* **WHAT TO DO**
May I have, exactly as written, the line containing "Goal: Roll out" and every line after it through the end of the listing below, and nothing else?

* **DATA PROVIDED**
--------
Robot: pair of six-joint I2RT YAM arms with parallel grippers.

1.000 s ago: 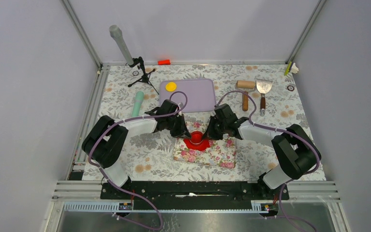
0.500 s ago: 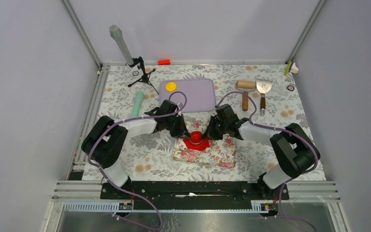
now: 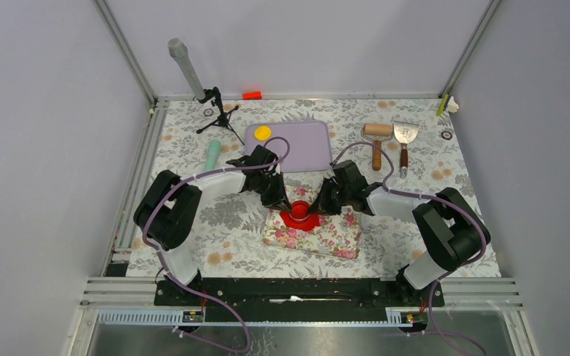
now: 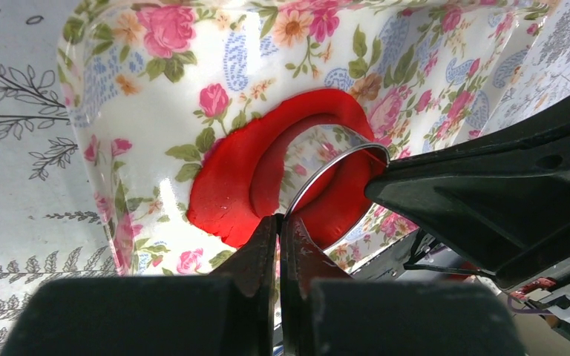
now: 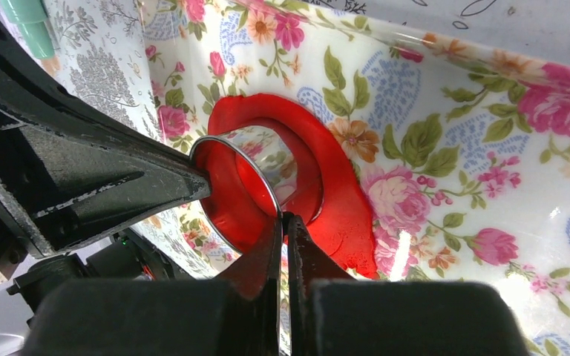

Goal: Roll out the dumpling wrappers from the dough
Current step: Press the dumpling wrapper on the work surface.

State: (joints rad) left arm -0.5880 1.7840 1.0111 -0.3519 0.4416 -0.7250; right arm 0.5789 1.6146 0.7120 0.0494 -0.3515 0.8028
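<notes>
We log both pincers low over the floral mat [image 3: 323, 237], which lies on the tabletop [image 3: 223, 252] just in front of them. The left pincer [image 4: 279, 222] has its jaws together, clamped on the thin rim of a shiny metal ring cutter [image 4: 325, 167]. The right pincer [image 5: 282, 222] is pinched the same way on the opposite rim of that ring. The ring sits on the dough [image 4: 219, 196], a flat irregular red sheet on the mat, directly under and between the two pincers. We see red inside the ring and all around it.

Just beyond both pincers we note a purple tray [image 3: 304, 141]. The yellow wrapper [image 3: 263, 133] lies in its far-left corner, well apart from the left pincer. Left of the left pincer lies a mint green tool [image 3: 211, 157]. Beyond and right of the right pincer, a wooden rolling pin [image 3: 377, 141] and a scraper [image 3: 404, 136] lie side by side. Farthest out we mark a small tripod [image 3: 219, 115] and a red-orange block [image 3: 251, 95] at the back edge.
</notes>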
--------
* **RESPONSE AREA**
Goal: Roll out the dumpling wrappers from the dough
Current step: Press the dumpling wrapper on the work surface.

State: (joints rad) left arm -0.5880 1.7840 1.0111 -0.3519 0.4416 -0.7250; right arm 0.5789 1.6146 0.7120 0.0494 -0.3515 0.8028
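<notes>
We log both pincers low over the floral mat [image 3: 323, 237], which lies on the tabletop [image 3: 223, 252] just in front of them. The left pincer [image 4: 279, 222] has its jaws together, clamped on the thin rim of a shiny metal ring cutter [image 4: 325, 167]. The right pincer [image 5: 282, 222] is pinched the same way on the opposite rim of that ring. The ring sits on the dough [image 4: 219, 196], a flat irregular red sheet on the mat, directly under and between the two pincers. We see red inside the ring and all around it.

Just beyond both pincers we note a purple tray [image 3: 304, 141]. The yellow wrapper [image 3: 263, 133] lies in its far-left corner, well apart from the left pincer. Left of the left pincer lies a mint green tool [image 3: 211, 157]. Beyond and right of the right pincer, a wooden rolling pin [image 3: 377, 141] and a scraper [image 3: 404, 136] lie side by side. Farthest out we mark a small tripod [image 3: 219, 115] and a red-orange block [image 3: 251, 95] at the back edge.
</notes>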

There is no more to add to the answer.